# BRIEF
There is one span to output from the data below: the lines starting at the line with "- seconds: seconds" and ending at the line with "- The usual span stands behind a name". Output it exactly, ends included, nothing more.

# DATA
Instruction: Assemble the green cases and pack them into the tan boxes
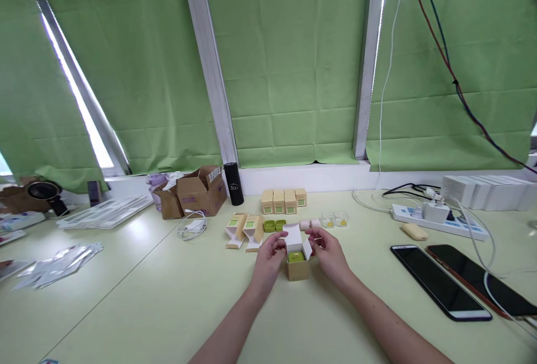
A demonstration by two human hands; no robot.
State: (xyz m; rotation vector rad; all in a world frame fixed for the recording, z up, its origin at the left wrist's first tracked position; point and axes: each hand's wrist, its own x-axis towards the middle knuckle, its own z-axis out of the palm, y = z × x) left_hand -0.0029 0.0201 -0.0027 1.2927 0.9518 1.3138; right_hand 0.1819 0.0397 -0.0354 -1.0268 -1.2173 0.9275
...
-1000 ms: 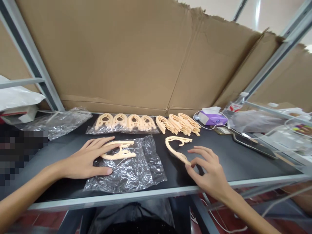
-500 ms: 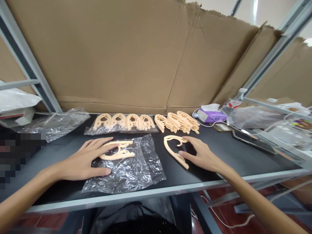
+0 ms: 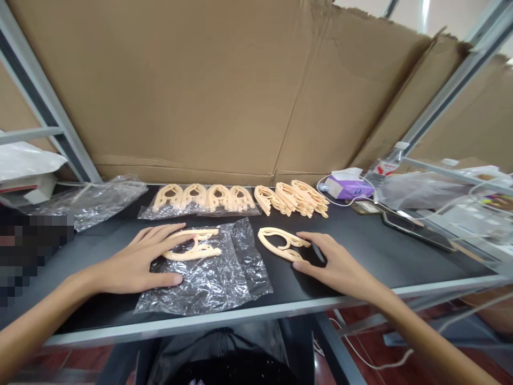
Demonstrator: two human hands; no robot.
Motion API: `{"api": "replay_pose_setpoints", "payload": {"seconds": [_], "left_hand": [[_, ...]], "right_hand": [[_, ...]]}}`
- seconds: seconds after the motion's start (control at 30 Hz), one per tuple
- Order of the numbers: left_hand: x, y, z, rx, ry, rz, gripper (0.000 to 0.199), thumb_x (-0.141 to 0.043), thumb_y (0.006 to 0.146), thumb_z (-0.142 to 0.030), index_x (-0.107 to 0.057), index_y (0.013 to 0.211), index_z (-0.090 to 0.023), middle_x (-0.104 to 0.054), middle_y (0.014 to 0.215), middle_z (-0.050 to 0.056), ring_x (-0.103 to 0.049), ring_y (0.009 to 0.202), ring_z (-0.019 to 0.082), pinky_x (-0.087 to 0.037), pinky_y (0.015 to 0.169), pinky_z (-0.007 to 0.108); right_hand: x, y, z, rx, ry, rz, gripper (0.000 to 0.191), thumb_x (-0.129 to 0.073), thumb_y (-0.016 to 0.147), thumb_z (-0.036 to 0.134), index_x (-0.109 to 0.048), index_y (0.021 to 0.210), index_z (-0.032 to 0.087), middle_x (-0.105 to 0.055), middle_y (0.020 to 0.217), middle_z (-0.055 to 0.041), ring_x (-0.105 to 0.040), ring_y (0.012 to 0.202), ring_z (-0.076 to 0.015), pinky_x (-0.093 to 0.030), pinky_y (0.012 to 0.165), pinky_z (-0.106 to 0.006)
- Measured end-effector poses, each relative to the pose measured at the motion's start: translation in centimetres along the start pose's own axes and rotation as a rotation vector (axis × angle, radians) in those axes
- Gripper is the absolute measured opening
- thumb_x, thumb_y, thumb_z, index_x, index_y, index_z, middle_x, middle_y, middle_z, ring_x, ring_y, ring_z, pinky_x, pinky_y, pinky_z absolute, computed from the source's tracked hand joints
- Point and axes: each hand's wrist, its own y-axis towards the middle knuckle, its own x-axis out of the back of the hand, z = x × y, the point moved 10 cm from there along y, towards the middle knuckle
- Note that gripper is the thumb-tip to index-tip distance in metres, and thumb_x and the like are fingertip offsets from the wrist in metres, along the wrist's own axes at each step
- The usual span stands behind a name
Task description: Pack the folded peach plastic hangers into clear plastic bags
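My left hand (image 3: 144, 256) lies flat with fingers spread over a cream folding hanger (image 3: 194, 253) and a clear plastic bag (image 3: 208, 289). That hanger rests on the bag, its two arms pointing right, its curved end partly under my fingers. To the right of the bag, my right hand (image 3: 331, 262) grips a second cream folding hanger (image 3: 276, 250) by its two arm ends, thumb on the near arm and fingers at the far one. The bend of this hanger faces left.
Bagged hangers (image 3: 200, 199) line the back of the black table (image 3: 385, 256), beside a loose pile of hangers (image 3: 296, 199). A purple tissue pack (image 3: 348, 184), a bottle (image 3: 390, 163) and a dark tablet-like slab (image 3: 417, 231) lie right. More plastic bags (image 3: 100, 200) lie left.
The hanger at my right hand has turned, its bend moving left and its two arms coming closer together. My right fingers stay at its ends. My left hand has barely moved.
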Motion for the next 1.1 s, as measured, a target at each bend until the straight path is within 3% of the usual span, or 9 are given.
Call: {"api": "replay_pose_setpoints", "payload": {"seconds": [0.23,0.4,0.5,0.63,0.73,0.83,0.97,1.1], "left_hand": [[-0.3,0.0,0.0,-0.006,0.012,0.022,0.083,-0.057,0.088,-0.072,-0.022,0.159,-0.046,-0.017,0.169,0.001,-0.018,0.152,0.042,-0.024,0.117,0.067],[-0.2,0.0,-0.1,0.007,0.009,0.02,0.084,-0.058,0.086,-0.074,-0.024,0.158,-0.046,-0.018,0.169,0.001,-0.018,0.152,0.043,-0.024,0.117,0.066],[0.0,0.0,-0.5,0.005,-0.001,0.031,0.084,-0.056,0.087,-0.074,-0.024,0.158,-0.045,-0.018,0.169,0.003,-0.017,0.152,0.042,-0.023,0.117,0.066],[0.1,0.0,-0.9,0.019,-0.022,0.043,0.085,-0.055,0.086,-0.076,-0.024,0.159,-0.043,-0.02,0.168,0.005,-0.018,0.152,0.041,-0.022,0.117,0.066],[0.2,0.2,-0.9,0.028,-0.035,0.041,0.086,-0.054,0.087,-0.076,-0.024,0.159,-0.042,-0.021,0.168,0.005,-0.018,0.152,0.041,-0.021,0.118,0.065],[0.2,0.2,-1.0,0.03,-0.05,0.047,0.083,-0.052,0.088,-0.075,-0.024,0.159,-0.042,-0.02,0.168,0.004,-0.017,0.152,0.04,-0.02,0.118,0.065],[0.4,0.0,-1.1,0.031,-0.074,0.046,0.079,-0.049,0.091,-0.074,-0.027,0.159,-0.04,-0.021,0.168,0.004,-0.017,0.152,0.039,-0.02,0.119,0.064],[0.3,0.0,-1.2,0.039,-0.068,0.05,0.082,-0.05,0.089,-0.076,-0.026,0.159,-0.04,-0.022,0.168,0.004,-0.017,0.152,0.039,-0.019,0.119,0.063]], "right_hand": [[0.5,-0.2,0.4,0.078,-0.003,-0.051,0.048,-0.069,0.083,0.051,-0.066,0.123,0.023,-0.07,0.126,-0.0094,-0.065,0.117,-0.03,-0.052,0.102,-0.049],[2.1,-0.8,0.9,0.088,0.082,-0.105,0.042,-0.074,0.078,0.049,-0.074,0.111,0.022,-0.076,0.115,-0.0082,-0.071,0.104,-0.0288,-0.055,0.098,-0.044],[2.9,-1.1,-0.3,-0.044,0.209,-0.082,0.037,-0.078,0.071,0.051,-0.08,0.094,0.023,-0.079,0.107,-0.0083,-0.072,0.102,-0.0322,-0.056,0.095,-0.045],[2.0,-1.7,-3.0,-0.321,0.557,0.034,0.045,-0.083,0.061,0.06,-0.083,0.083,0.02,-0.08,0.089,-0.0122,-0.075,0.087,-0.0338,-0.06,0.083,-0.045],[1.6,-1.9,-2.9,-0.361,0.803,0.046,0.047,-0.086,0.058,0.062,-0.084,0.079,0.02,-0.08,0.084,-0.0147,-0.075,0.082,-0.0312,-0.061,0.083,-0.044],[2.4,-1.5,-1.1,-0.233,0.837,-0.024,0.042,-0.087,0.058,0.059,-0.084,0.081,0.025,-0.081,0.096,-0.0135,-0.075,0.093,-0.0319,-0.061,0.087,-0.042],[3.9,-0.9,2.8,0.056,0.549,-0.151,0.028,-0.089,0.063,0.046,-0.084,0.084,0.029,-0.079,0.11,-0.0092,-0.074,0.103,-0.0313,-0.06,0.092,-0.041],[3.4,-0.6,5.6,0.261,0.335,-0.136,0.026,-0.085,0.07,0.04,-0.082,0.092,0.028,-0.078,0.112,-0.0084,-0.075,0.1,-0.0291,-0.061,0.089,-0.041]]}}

# ANSWER BOX
- seconds: seconds after the motion's start (control at 30 Hz), one per tuple
- Order of the numbers: left_hand: x, y, z, rx, ry, rz, gripper (0.000 to 0.199), thumb_x (-0.141 to 0.043), thumb_y (0.006 to 0.146), thumb_z (-0.142 to 0.030), index_x (-0.107 to 0.057), index_y (0.013 to 0.211), index_z (-0.090 to 0.023), middle_x (-0.104 to 0.054), middle_y (0.014 to 0.215), middle_z (-0.050 to 0.056), ring_x (-0.103 to 0.049), ring_y (0.009 to 0.202), ring_z (-0.019 to 0.082), pinky_x (-0.087 to 0.037), pinky_y (0.015 to 0.169), pinky_z (-0.007 to 0.108); right_hand: x, y, z, rx, ry, rz, gripper (0.000 to 0.191), thumb_x (-0.129 to 0.073), thumb_y (-0.016 to 0.147), thumb_z (-0.036 to 0.134), index_x (-0.109 to 0.048), index_y (0.021 to 0.210), index_z (-0.032 to 0.087), middle_x (-0.105 to 0.055), middle_y (0.020 to 0.217), middle_z (-0.055 to 0.041), ring_x (-0.105 to 0.040), ring_y (0.012 to 0.202), ring_z (-0.076 to 0.015), pinky_x (-0.093 to 0.030), pinky_y (0.012 to 0.165), pinky_z (-0.106 to 0.006)
- Measured end-effector poses, each relative to the pose measured at the motion's start: translation in centimetres along the start pose's own axes and rotation as a rotation vector (axis × angle, radians) in those axes
- Gripper is the absolute measured opening
- thumb_x, thumb_y, thumb_z, index_x, index_y, index_z, middle_x, middle_y, middle_z, ring_x, ring_y, ring_z, pinky_x, pinky_y, pinky_z absolute, computed from the source's tracked hand joints
- Point and axes: each hand's wrist, its own y-axis towards the middle knuckle, its own x-axis out of the back of the hand, z = x × y, the point moved 10 cm from there along y, towards the middle knuckle
- Note that gripper is the thumb-tip to index-tip distance in metres, and thumb_x and the like are fingertip offsets from the wrist in metres, along the wrist's own axes at each step
- The usual span stands behind a name

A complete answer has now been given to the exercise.